Exercise requirements: Nothing but an exact repeat of the data, with pictures removed, belongs in the answer.

----------------------------------------

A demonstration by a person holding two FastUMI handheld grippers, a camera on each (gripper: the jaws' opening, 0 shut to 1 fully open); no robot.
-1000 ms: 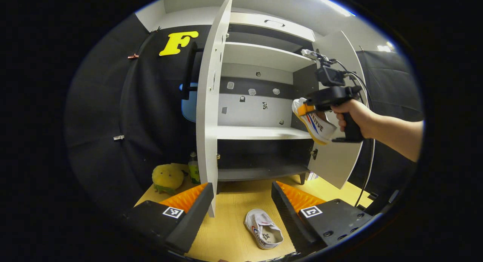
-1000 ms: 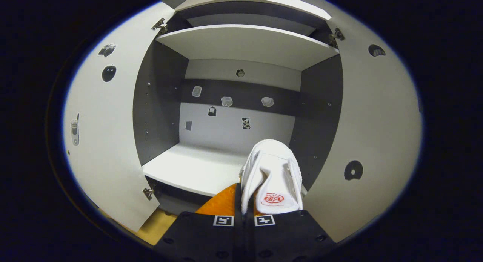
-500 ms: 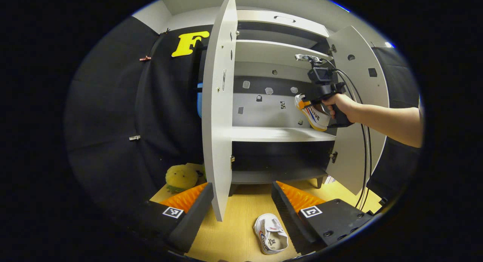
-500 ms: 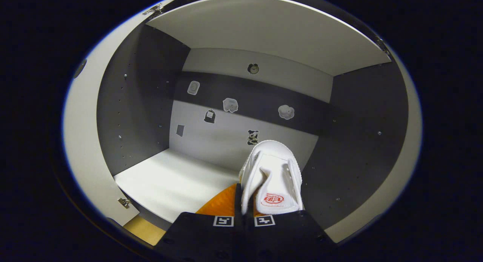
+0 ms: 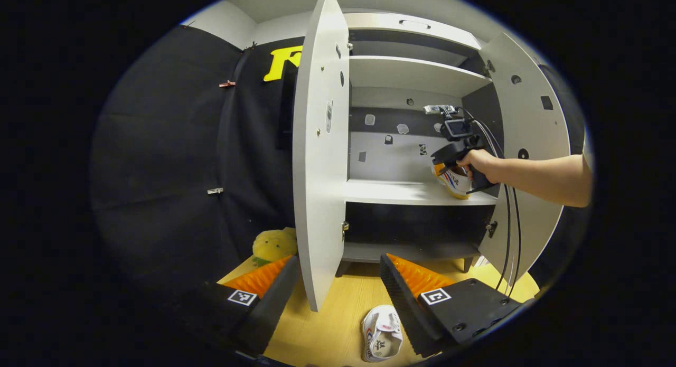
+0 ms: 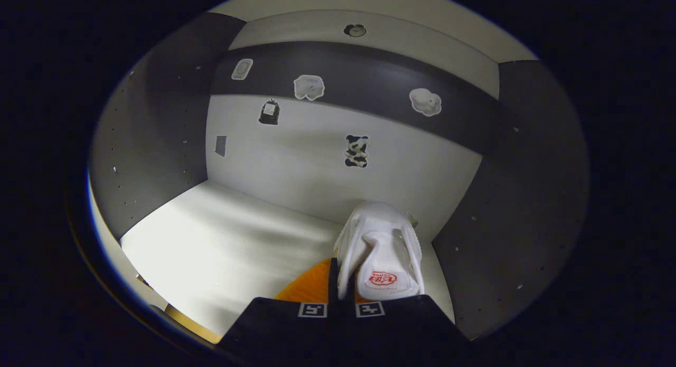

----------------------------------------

Solution for this exercise:
A demonstration by a person holding two FastUMI handheld grippers, a camera on each (gripper: the jaws' opening, 0 shut to 1 fully open); no robot.
-1000 ms: 
-1000 ms: 
-500 ms: 
-500 ms: 
+0 ms: 
+0 ms: 

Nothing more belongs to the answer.